## AIM OF THE TASK
The string "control" may appear in lines of the data; report how many lines contain it, with no other output.

## GIVEN RECORDS
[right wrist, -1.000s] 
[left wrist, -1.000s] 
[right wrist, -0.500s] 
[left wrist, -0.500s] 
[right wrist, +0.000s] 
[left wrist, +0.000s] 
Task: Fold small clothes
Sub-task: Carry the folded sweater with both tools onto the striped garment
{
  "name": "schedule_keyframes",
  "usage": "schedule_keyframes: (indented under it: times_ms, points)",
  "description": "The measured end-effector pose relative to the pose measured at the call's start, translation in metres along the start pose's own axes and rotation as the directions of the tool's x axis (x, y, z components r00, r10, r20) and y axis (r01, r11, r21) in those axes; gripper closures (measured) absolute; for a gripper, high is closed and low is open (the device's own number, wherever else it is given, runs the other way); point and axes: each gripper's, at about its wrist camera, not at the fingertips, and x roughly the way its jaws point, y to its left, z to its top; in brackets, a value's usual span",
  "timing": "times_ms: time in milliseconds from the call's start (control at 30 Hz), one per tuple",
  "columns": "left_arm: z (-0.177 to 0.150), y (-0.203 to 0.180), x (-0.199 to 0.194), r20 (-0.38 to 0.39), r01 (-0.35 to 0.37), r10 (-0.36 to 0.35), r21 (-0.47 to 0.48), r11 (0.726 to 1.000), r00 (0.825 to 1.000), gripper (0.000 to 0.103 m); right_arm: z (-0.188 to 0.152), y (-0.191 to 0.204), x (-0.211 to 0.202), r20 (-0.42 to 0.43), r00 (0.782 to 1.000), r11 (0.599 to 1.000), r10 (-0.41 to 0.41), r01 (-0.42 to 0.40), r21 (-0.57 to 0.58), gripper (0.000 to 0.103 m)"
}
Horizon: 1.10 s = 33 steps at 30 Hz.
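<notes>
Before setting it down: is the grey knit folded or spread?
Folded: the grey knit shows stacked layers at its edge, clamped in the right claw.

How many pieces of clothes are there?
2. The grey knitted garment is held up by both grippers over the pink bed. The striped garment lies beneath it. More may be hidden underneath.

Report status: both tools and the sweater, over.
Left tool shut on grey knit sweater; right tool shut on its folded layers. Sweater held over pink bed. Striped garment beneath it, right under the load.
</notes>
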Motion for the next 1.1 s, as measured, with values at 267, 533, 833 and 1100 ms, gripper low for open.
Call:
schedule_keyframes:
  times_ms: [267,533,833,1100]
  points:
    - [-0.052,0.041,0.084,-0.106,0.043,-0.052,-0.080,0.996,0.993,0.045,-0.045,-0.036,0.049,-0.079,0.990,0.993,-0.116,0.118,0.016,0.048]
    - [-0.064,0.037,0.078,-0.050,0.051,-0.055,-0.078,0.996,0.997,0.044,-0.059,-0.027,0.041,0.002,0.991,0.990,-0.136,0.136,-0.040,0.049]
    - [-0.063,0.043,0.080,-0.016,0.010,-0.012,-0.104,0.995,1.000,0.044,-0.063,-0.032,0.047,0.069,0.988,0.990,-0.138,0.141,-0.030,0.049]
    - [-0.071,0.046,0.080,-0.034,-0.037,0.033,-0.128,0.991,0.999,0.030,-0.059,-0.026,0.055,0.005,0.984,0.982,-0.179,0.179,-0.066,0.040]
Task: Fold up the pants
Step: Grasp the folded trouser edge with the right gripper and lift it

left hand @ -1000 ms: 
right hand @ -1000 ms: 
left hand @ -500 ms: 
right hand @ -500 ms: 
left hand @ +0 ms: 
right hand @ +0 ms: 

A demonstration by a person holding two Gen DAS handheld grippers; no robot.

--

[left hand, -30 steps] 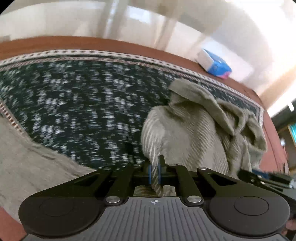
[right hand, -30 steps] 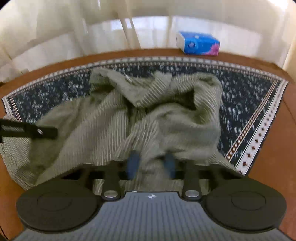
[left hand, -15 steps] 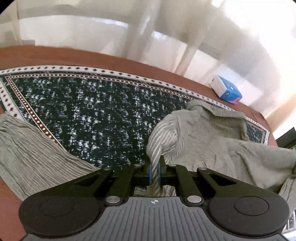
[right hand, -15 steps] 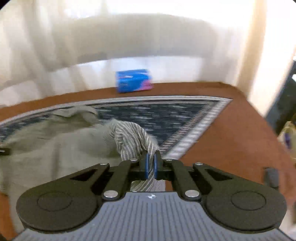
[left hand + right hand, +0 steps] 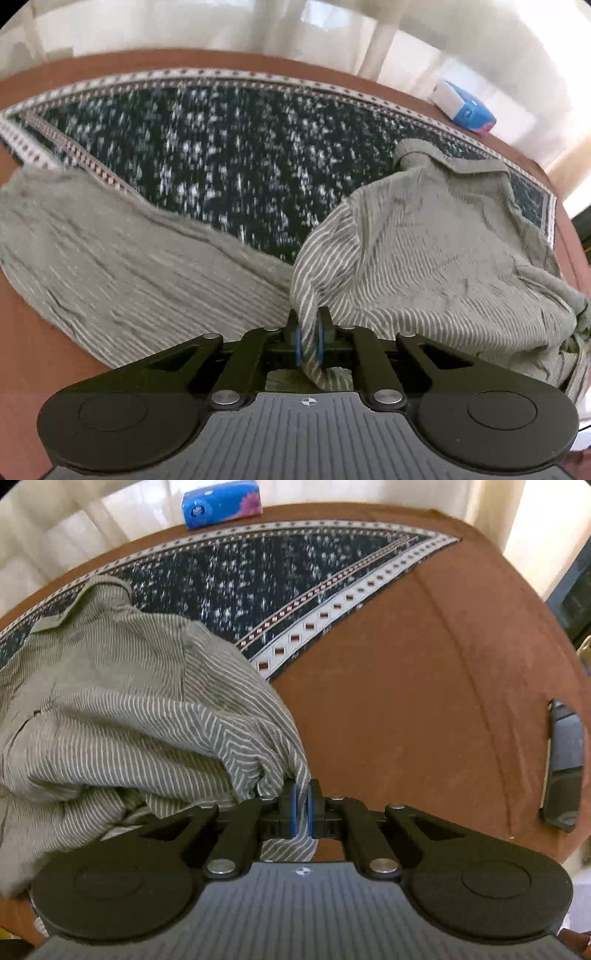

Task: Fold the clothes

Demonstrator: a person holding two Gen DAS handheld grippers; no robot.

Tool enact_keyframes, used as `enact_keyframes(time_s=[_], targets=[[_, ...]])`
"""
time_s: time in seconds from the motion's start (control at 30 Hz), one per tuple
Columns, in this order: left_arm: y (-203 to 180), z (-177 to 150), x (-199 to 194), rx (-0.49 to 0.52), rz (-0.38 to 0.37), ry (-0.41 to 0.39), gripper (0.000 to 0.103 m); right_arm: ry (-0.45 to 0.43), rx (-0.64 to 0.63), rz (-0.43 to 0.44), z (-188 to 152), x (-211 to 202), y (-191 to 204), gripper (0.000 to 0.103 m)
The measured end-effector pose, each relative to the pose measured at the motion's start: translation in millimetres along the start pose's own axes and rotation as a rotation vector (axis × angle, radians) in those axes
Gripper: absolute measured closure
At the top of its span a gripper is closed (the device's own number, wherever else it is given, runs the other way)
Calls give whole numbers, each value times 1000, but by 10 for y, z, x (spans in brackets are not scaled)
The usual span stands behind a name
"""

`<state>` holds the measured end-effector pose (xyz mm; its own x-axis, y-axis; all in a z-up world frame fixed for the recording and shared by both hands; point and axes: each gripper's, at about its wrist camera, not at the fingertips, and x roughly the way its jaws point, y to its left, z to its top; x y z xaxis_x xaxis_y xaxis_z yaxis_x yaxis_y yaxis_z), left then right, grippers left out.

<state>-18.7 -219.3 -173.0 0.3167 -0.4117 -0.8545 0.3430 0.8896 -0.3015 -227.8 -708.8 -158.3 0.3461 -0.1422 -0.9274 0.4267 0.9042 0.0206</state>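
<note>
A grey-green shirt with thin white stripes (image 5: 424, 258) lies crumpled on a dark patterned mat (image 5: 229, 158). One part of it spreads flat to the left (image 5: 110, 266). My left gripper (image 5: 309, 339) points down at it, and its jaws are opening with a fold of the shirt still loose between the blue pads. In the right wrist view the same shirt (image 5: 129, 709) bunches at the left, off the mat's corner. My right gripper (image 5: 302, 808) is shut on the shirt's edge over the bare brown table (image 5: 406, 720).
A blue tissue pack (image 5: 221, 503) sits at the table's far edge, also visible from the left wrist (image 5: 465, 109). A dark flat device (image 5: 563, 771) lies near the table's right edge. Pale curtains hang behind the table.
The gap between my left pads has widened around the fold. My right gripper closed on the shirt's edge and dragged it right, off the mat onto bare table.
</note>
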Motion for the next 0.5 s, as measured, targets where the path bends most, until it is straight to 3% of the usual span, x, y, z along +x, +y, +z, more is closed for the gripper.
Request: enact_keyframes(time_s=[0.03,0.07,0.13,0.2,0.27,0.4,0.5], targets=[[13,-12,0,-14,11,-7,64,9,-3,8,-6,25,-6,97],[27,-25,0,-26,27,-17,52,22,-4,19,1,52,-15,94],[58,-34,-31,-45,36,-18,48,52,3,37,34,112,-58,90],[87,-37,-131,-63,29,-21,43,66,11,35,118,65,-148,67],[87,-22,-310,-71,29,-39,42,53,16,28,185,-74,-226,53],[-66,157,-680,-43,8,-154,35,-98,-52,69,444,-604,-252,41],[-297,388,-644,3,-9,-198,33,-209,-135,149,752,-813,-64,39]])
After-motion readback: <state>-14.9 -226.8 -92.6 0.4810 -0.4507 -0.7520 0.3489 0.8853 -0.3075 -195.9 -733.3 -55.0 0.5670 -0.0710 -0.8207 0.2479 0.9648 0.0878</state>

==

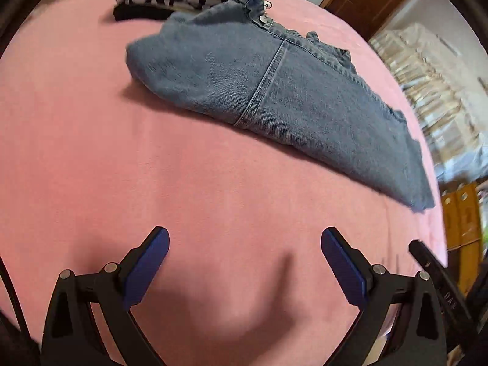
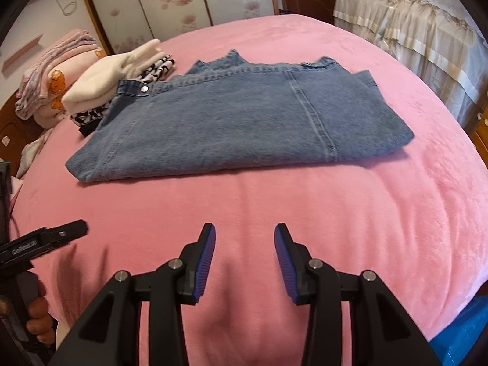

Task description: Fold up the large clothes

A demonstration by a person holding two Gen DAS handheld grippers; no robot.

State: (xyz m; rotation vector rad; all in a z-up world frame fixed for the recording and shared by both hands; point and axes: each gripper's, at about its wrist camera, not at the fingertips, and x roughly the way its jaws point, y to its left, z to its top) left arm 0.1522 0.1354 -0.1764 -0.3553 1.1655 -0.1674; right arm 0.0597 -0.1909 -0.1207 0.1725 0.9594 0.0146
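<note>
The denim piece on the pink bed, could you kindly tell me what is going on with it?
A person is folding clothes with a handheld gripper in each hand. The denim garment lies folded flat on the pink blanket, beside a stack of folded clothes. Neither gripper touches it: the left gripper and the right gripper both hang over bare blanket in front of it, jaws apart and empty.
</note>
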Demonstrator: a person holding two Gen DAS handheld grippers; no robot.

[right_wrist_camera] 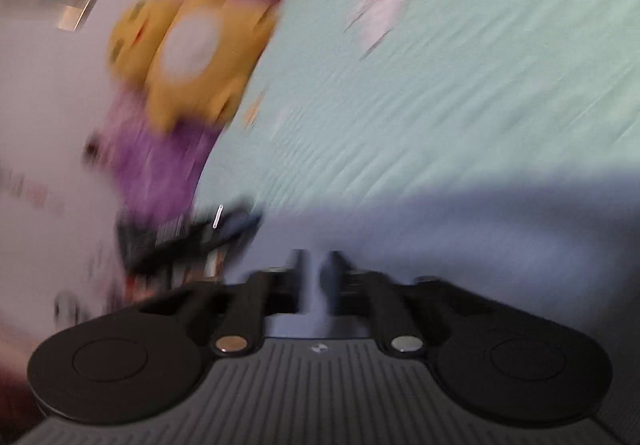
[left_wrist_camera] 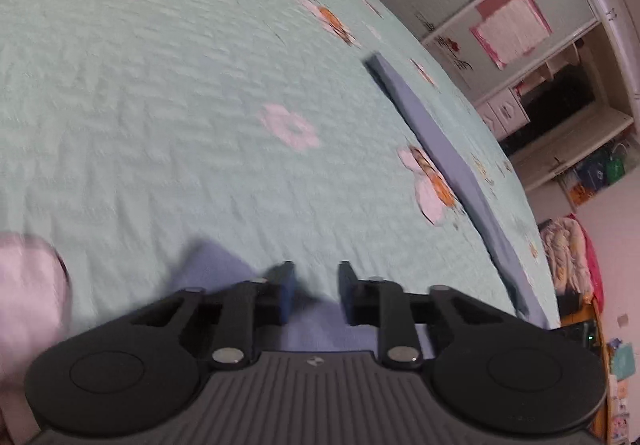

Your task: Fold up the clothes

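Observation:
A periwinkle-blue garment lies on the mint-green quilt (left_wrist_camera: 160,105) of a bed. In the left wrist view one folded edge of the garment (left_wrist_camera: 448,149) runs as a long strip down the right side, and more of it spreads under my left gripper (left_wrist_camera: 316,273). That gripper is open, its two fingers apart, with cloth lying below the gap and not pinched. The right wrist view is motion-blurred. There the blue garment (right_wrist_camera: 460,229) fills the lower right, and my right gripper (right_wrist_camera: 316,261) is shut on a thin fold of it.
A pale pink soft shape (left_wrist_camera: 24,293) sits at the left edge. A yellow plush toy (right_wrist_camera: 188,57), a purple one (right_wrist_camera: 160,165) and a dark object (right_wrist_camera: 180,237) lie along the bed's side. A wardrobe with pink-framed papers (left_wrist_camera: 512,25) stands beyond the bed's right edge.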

## YOUR SOLUTION
2